## REQUIRED WORK
Search the records below for "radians" and copy every line it turns up in.

## RECORDS FOR THIS TASK
┏━━
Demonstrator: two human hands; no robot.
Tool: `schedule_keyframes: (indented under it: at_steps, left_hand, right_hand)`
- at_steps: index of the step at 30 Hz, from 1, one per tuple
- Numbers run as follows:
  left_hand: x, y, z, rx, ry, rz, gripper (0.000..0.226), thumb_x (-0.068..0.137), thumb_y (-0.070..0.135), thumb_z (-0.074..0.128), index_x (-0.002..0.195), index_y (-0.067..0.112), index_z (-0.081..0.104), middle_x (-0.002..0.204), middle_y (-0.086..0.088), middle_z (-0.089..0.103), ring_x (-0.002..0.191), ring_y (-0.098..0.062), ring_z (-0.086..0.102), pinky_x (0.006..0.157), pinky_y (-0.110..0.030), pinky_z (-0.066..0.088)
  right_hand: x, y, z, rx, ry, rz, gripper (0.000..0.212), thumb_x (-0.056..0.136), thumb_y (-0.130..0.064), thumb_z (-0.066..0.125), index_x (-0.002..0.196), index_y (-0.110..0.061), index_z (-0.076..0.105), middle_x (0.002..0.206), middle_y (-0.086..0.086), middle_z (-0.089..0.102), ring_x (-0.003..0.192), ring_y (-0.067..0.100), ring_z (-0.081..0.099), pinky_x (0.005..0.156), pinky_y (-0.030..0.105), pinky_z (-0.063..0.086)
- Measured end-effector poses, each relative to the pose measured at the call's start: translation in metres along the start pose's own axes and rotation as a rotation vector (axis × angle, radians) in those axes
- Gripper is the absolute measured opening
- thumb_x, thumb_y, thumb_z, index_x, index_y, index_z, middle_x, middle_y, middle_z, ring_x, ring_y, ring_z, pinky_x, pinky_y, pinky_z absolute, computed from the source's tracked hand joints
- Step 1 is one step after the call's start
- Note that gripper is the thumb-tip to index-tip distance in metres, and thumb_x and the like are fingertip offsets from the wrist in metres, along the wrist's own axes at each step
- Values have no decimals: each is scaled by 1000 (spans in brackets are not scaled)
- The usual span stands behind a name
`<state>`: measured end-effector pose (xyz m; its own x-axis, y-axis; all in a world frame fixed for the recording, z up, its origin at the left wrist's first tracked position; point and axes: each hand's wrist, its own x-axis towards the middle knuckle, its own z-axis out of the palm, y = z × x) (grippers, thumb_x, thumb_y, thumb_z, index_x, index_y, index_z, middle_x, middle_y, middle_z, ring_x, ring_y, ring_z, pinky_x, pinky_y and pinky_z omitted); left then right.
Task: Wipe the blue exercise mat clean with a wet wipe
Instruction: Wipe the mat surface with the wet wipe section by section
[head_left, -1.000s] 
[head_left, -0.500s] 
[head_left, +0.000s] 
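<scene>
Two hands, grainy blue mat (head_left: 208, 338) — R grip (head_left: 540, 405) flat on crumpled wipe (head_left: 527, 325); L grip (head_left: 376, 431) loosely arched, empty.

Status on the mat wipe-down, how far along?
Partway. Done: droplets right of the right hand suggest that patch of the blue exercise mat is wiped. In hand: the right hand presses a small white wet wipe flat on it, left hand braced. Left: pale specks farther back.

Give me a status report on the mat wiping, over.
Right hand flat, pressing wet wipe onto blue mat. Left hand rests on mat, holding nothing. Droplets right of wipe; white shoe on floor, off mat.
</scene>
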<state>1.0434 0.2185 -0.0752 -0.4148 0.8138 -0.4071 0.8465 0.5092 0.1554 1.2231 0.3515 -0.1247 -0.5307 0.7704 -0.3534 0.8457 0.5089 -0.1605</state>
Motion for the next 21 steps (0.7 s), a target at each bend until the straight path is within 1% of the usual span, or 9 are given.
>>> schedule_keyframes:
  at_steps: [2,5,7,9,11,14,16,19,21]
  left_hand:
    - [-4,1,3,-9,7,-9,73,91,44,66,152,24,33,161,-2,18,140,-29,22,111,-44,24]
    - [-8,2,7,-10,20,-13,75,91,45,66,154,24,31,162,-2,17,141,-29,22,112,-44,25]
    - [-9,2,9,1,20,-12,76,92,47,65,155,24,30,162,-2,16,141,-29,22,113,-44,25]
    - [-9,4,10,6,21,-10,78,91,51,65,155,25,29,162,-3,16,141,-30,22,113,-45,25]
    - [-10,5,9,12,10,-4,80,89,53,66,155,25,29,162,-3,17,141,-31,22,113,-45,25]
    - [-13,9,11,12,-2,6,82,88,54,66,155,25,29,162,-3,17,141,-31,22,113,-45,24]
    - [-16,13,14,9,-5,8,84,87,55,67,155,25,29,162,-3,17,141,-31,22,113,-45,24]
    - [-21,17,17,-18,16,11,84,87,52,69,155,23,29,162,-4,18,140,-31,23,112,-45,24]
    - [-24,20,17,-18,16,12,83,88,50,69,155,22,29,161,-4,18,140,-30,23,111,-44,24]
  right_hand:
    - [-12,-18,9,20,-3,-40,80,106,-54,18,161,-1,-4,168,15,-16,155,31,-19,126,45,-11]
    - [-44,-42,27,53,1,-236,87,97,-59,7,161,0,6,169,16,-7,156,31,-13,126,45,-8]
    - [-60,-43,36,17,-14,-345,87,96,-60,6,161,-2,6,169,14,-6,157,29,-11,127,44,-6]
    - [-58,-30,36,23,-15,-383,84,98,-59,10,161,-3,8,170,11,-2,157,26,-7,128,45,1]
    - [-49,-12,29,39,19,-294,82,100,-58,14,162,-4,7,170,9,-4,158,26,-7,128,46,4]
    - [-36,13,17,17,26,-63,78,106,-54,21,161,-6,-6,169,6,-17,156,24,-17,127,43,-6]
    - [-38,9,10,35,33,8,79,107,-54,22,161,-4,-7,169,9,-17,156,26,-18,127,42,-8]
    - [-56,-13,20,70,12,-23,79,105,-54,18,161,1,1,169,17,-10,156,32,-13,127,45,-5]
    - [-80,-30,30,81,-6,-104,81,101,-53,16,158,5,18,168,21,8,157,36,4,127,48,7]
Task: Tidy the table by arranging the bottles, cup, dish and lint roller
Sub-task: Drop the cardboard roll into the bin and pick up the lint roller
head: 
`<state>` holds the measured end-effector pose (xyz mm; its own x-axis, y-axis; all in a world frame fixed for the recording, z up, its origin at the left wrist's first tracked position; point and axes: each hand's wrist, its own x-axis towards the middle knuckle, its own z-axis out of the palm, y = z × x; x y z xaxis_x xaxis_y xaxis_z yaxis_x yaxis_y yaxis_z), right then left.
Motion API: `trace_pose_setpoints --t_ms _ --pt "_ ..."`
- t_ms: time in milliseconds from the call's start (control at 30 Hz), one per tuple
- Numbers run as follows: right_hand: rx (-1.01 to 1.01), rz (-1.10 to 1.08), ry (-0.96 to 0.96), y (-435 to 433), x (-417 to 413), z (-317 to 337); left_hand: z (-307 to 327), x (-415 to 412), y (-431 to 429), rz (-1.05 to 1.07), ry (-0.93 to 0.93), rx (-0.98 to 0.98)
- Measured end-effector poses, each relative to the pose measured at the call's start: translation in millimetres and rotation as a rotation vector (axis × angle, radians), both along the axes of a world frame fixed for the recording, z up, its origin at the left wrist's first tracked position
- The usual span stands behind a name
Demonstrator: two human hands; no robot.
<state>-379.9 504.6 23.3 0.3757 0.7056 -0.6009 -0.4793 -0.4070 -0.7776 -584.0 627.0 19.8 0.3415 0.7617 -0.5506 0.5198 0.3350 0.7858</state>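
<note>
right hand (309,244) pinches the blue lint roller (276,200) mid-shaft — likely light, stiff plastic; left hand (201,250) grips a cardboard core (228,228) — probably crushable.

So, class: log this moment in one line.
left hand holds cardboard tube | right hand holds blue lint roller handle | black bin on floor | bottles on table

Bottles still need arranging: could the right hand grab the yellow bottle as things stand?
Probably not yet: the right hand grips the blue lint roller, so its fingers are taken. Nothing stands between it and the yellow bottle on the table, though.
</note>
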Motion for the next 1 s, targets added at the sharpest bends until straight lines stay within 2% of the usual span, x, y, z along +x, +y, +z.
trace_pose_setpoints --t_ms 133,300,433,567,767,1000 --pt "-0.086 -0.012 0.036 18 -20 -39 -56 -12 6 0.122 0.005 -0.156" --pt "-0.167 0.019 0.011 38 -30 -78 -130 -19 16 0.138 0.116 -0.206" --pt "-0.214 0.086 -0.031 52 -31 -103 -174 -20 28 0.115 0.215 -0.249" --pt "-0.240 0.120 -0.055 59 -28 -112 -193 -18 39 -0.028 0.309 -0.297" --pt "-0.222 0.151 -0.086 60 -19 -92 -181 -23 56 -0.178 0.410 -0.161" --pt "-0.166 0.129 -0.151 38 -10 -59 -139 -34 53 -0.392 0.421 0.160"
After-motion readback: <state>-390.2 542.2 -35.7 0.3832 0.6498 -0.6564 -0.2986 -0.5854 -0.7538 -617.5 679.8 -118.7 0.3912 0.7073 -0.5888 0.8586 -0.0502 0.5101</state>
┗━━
## YOUR SOLUTION
- Measured end-effector poses, each relative to the pose measured at the call's start: translation in metres along the start pose's own axes and rotation as a rotation vector (axis × angle, radians) in those axes
- Measured end-effector poses, each relative to the pose measured at the call's start: translation in millimetres and rotation as a rotation vector (axis × angle, radians), both along the axes of a world frame fixed for the recording, z up, its origin at the left wrist's first tracked position

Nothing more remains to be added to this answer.